During his research collaborative study at Scripps Institution of Oceanography, Krishnaswami assisted Harmon Craig in his discovery of 210Pb-226Ra radioactive disequilibrium in the deep sea and his association with K. K. Turekian at Yale University helped develop U-Th series nuclide applications in aquatic systems which has been detailed in a book, U-Th Series Nuclides in Aquatic Systems, co-edited by him and published by Elsevier Science in 2008. His researches are known to have established the accretion rate and growth history of ocean-floor ferromanganese nodules which he estimated by radionuclide method and the work assisted in the determination of the history of sedimentation in Indian lakes and coastal regions. He applied these methods in estimating the weathering and erosion in the Himalaya and Deccan Traps and for assessing their influence on global change. He was also involved in geochemical studies on the rivers of Ganges and Brahmaputra for assessing the evolution of strontium isotopes and uranium concentration in the ocean since the Cenozoic era. His studies have been detailed in over 100 peer reviewed articles; (Note: Please see Selected bibliography section) the online article repository of the Indian Academy of Sciences has listed several of them. He served as the vice president of International Association for the Physical Sciences of the Oceans (2003–07) and Scientific Committee on Oceanic Research of the International Council for Science (1994–96), as the treasurer of the International Geosphere-Biosphere Programme, and as a member of the council of the Indian National Science Academy (2002–04). He was also associated with Geochimica et Cosmochimica Acta and Journal of Earth System Science as a member of their editorial boards and mentored 6 doctoral scholars in their studies.

== Awards and honors ==
Krishnaswami received the Young Scientist Medal of the Indian National Science Academy in 1975 and Krishnan Medal of the Indian Geophysical Union in 1981. The Council of Scientific and Industrial Research awarded him the Shanti Swarup Bhatnagar Prize for Science and Technology, one of the highest Indian science awards, in 1984. He was an elected fellow of all the three major Indian science academies; the Indian Academy of Sciences elected him as a fellow in 1986, followed by Indian National Science Academy in 1989 and the National Academy of Sciences, India in 1992. He became a fellow of The World Academy of Sciences with his election in 2000. He was also a fellow of the American Geophysical Union, Geochemical Society and European Association of Geochemistry (2003).

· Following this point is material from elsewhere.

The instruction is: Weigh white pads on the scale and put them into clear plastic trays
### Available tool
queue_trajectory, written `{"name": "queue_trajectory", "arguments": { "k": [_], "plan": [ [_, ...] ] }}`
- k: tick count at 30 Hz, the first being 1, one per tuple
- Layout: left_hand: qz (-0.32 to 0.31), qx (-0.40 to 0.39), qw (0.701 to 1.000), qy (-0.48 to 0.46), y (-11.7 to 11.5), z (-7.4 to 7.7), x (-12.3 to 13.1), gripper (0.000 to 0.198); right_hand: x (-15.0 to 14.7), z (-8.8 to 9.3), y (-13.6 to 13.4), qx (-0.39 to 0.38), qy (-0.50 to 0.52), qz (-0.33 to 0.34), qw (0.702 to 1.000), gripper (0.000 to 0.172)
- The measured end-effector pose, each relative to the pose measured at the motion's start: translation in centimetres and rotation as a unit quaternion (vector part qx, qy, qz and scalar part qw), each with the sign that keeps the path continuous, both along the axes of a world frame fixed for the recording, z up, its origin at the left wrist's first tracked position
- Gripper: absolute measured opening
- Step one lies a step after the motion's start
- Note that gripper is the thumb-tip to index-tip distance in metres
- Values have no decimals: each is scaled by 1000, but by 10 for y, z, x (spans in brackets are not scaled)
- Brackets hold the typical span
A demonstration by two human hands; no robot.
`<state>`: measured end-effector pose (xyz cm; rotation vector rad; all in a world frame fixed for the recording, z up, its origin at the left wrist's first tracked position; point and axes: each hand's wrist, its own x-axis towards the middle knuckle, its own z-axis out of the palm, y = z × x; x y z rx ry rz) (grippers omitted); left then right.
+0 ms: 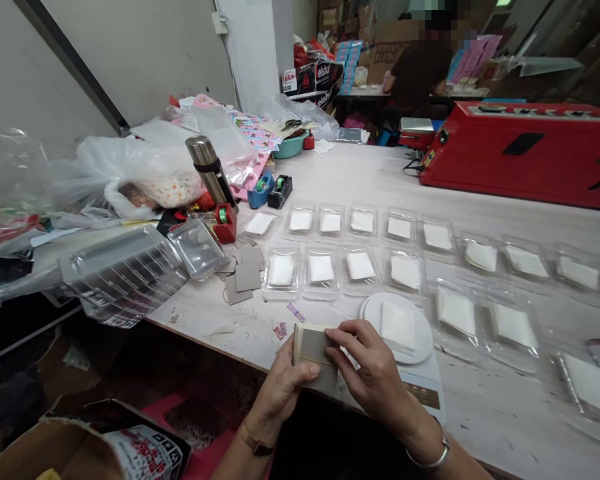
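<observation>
My left hand (287, 378) is wrapped round a stack of grey cards and white sheets (314, 347) at the table's front edge, its thumb across the front. A thin band runs round the stack. The fingertips of my right hand (363, 360) touch the stack's upper right edge. Just right of my hands stands a white scale (423, 370) with a clear tray holding white sheets (399, 325) on it. Two rows of clear trays with white sheets (321, 269) stretch across the table behind. Loose grey cards (247, 277) lie left of them.
Stacked clear trays (123, 267) and a steel flask (210, 170) stand at the left, beside tape dispensers (261, 190) and plastic bags (155, 180). A red machine (520, 153) fills the back right. A person (420, 70) sits at a far table. An open box (65, 447) is below left.
</observation>
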<state>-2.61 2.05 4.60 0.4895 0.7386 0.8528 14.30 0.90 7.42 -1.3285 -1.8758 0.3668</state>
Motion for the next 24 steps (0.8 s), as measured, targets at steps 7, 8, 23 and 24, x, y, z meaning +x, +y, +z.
{"name": "queue_trajectory", "arguments": {
  "k": [7, 8, 23, 24],
  "plan": [
    [-22, -96, 988, -115, -8, -11, 2, 83, 7, 11, 14, -220, 69, 46, 972, 7],
    [-23, -104, 984, -141, -8, -11, 2, 85, 8, 12, 16, -237, 82, 49, 967, 8],
    [-63, -67, 967, -239, -15, -8, 11, 87, 12, 31, 22, -408, 263, 79, 870, 25],
    [-67, -62, 966, -240, -15, -7, 11, 90, 12, 31, 23, -420, 280, 84, 859, 27]
  ]
}}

== Selected bibliography ==
=== Books ===
- S. Krishnaswami, J. Kirk Cochran (2008). "U-Th Series Nuclides in Aquatic Systems"

=== Articles ===
- Dalai, Tarun K. (2002). "Barium in the Yamuna River System in the Himalaya: sources, fluxes, and its behavior during weathering and transport"
- Rengarajan, R. (2003). "Uranium in the Arabian Sea: role of denitrification in controlling its distribution"

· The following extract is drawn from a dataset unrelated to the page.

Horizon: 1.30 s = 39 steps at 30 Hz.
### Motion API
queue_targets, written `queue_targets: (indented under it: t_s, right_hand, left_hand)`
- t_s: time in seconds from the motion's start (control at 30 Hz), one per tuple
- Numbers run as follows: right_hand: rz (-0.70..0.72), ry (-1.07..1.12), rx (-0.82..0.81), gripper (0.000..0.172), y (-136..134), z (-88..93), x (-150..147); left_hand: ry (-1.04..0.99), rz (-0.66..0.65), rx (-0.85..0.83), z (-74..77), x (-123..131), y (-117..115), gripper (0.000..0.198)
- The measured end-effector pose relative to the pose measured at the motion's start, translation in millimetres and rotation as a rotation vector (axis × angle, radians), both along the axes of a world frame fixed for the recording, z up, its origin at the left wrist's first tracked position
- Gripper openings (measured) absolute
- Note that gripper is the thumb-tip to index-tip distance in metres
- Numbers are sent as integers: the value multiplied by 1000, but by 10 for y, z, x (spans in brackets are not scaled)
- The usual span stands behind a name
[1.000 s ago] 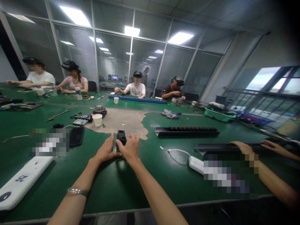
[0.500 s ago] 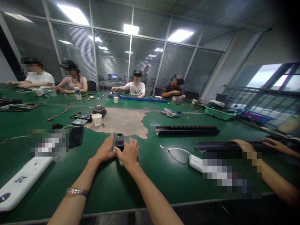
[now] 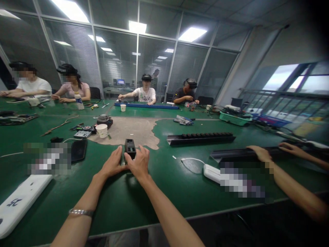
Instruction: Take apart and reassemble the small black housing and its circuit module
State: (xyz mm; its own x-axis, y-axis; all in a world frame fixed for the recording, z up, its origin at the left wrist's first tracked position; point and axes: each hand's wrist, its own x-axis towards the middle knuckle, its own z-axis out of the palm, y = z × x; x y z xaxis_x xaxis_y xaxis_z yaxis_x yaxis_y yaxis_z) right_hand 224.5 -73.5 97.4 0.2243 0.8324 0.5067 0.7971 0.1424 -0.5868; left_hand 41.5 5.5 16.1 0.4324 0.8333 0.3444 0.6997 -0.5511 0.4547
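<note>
As the fingertips of the left hand (image 3: 113,165) and the right hand (image 3: 140,164) press in from either side, the block (image 3: 130,148) stands upright between them. Its foot rests on the table (image 3: 123,206), well in from the near edge and just short of the bare tan patch (image 3: 133,132) in the green mat. Half a second ago the block sat lower in the same pinch, with a lighter, bluish face toward the camera. Now that face is turned away and a dark end with two small square openings shows, much as it did a second ago. By my judgement the block is being rolled back and forth in an unbroken grip, neither released nor set aside. The whole view has also slid a little leftward, which is the head moving and not the things on the table. No lettering can be read on the block. A bracelet (image 3: 81,212) circles the left wrist. Beyond the left hand are a plain white cup (image 3: 102,130) and a dark pouch (image 3: 78,150). At the near left corner a white case (image 3: 15,202) bears dark marks like "JC", though I cannot be sure of them. The bottle (image 3: 79,101) toward the far left edge has a blue label too small to read. To the right, a co-worker's hand (image 3: 259,152) rests on a black rail (image 3: 231,155).
</note>
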Motion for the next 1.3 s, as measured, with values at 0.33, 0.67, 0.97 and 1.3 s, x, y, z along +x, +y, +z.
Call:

- Das, Anirban (2005). "Carbon isotope ratio of dissolved inorganic carbon (DIC) in rivers draining the Deccan Traps, India: sources of DIC and their magnitudes"

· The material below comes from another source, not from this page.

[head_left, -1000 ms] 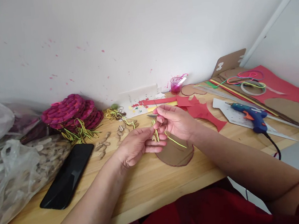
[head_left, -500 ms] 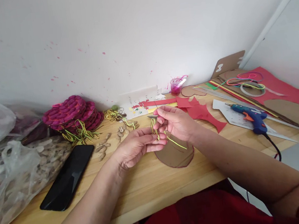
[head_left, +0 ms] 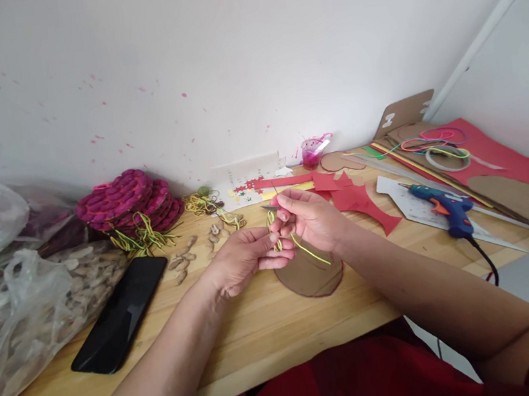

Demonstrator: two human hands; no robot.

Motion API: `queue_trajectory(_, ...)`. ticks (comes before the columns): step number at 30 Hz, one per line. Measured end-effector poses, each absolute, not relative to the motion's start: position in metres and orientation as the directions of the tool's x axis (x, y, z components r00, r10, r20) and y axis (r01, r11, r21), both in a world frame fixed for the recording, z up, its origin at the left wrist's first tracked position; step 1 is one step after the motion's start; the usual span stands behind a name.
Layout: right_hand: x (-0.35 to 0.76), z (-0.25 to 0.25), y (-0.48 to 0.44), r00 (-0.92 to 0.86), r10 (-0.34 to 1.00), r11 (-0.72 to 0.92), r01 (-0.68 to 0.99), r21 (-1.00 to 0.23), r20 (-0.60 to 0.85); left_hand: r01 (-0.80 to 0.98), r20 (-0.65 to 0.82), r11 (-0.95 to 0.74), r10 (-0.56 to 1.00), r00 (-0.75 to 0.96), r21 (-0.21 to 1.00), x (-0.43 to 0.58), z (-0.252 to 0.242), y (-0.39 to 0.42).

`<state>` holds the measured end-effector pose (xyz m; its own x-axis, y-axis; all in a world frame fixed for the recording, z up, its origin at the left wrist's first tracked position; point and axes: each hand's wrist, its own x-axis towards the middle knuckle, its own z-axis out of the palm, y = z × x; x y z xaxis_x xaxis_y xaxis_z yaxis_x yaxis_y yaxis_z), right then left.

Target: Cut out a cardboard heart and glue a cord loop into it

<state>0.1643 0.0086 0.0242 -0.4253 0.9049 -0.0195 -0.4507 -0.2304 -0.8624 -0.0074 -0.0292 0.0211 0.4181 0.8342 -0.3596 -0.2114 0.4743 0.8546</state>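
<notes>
My left hand (head_left: pixel 247 255) is closed on a looped bundle of yellow-green yarn (head_left: pixel 276 244). Touching the same yarn, the fingers of my right hand (head_left: pixel 307 218) are pinched together, and a loose yarn end (head_left: pixel 315 255) hangs down from them. A thin dark pointed metal tip (head_left: pixel 270 207) shows beside the right fingertips; whether that hand holds it I cannot tell. Below both hands a round piece of cardboard (head_left: pixel 311 277) with a dark reddish edge lies on the table, partly covered by them.
Left are a black phone (head_left: pixel 120 314), a plastic bag of peanuts (head_left: pixel 64 309), loose peanuts (head_left: pixel 184 260) and stacked magenta rounds (head_left: pixel 121 197) with yarn. A blue glue gun (head_left: pixel 443 203) lies right, near red paper scraps (head_left: pixel 362 201). A cup of pink liquid (head_left: pixel 312 154) stands behind.
The fingers of both hands have drawn slightly closer together around the yarn loops. Everything else lies as before.
</notes>
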Motion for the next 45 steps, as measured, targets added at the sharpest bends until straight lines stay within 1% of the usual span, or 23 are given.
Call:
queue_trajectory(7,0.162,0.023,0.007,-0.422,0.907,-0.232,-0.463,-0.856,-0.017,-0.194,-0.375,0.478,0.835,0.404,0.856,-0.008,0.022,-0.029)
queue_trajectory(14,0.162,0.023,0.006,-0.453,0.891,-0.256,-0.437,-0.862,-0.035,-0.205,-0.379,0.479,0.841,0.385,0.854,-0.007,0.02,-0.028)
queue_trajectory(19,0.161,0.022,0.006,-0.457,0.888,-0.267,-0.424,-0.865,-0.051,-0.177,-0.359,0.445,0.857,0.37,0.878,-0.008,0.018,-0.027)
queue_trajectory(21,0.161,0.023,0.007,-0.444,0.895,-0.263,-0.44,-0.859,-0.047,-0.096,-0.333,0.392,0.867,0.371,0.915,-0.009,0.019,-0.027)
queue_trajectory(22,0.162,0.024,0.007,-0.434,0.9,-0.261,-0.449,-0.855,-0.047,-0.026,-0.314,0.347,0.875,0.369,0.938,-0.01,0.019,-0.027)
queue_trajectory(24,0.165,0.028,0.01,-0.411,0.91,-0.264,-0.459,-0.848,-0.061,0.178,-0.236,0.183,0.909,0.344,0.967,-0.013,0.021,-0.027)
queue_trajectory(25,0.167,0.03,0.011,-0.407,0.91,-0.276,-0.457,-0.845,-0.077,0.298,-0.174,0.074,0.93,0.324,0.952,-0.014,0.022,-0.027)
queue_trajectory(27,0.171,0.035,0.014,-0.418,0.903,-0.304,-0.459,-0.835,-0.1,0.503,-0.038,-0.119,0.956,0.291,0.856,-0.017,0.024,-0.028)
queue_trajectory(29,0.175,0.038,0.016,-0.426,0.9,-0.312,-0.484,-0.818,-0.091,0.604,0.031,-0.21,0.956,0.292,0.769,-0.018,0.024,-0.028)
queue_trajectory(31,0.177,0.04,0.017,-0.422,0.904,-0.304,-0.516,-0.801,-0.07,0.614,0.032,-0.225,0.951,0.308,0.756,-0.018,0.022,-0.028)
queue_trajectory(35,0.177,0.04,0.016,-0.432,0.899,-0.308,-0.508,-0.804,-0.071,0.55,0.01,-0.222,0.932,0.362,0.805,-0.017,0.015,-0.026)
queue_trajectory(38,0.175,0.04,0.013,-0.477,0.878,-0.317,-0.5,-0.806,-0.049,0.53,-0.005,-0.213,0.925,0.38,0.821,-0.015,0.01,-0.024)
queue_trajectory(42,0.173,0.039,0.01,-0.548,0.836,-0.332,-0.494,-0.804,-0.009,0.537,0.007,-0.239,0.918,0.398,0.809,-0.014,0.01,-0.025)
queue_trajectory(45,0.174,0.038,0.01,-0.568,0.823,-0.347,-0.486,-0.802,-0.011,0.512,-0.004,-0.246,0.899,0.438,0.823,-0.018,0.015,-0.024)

- Yadav, D. N. (2007). "a"
- Singh, Sunil K. (2008). "Sr and Nd isotopes in river sediments from the Ganga Basin: sediment provenance and spatial variability in physical erosion"
- Tripathy, Gyana R.; Singh, Sunil K.; Krishnaswami, S. (2011). "Sr and Nd isotopes as tracers of chemical and physical erosion". In: Handbook of Environmental Isotope Geochemistry (Ed: M. Baskaran), Advances in Isotope Geochemistry, 521-552, DOI: 10.1007/978-3-642-10637-8_26.